INSTRUCTIONS TO FOLLOW
Among the records, which lines hold the word "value"? Pick them out.

######

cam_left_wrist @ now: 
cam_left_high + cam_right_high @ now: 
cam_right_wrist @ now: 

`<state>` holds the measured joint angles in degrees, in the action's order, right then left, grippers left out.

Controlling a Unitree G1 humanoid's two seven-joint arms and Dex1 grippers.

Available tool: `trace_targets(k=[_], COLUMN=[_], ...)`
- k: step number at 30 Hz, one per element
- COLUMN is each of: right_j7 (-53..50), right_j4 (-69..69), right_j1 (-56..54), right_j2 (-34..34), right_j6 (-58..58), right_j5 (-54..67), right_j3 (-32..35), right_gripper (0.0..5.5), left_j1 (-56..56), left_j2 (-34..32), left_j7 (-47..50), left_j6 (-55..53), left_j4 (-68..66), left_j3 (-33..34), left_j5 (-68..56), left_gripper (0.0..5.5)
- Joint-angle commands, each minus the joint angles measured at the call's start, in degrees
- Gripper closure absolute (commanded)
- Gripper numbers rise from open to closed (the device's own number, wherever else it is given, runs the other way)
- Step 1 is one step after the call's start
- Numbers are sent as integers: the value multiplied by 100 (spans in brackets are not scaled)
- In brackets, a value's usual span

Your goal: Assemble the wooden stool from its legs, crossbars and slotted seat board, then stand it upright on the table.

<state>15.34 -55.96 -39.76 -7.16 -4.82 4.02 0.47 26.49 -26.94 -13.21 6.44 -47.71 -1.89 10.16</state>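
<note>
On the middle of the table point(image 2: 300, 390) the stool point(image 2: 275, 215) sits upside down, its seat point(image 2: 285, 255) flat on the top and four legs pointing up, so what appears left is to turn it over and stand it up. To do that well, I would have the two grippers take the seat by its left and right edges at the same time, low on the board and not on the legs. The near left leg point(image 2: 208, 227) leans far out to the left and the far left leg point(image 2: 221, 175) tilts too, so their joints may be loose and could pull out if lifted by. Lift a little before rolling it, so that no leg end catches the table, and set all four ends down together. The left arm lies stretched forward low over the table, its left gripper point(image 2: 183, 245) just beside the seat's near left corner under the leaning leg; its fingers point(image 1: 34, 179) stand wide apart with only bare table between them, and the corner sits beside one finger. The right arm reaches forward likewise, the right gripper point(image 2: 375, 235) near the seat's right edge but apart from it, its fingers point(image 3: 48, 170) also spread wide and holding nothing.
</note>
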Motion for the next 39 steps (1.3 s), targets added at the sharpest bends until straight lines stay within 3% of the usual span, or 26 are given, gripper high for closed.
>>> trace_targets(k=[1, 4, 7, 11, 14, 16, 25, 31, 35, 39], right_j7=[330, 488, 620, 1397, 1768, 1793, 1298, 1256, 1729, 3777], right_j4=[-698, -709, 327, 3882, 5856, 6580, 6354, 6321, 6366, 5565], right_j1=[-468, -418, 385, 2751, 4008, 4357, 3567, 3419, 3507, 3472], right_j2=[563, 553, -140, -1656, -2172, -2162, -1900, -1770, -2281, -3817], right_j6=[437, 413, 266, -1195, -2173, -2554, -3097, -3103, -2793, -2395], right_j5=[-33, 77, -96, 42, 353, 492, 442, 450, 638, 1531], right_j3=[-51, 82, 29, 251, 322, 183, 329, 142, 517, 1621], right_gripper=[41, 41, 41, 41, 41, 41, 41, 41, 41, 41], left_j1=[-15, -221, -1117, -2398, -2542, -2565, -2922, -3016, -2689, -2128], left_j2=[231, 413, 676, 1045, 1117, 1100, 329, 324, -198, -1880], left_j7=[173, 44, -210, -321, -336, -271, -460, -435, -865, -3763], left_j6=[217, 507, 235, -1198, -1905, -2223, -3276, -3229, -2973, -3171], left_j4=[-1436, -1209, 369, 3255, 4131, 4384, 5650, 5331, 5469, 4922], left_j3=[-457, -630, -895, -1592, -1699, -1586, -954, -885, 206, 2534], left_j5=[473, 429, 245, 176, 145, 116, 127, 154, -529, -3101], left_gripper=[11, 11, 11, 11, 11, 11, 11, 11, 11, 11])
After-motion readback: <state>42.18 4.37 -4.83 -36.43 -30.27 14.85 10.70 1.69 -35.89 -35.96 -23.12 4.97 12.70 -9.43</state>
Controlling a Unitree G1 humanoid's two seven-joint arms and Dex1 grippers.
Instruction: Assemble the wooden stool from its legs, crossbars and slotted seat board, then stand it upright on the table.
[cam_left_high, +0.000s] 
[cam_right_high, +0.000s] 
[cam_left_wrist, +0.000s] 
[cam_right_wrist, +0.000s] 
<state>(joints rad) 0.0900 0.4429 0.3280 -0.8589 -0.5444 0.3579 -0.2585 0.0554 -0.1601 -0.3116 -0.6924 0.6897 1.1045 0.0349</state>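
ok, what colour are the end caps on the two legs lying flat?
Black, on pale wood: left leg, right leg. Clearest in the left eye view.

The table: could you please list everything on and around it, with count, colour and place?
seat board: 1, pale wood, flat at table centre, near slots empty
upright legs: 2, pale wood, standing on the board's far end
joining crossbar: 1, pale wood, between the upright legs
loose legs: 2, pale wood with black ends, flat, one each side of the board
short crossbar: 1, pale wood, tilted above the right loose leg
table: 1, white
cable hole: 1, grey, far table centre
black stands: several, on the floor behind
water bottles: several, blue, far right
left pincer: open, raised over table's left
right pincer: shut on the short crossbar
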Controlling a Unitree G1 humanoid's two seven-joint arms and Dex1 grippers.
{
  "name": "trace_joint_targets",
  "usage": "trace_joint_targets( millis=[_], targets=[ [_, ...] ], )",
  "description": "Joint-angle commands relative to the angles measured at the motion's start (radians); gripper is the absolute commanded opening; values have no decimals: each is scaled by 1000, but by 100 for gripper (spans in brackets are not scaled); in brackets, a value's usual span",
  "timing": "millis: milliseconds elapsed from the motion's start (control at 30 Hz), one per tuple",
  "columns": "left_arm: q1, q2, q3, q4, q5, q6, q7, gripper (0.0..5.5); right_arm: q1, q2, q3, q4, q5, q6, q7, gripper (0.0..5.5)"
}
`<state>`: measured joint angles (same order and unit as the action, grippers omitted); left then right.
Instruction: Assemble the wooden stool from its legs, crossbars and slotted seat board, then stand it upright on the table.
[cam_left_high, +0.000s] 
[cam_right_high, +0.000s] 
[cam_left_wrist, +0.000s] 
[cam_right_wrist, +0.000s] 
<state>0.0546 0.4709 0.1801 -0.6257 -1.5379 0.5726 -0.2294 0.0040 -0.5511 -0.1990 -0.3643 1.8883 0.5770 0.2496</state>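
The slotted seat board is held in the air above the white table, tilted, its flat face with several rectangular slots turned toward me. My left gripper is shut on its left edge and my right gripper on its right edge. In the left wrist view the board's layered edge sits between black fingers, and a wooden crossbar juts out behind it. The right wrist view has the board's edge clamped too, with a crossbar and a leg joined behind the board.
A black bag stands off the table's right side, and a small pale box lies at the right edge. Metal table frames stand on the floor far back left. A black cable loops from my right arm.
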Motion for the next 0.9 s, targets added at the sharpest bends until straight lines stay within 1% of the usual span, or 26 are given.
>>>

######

SOLUTION TO THE PROBLEM
- Numbers are sent as integers: the value multiplied by 100 (spans in brackets are not scaled)
- In brackets, a value's usual span
  "description": "Joint-angle commands relative to the angles measured at the motion's start (radians); gripper is the absolute commanded opening; values have no decimals: each is scaled by 1000, but by 100 for gripper (spans in brackets are not scaled); in brackets, a value's usual span",

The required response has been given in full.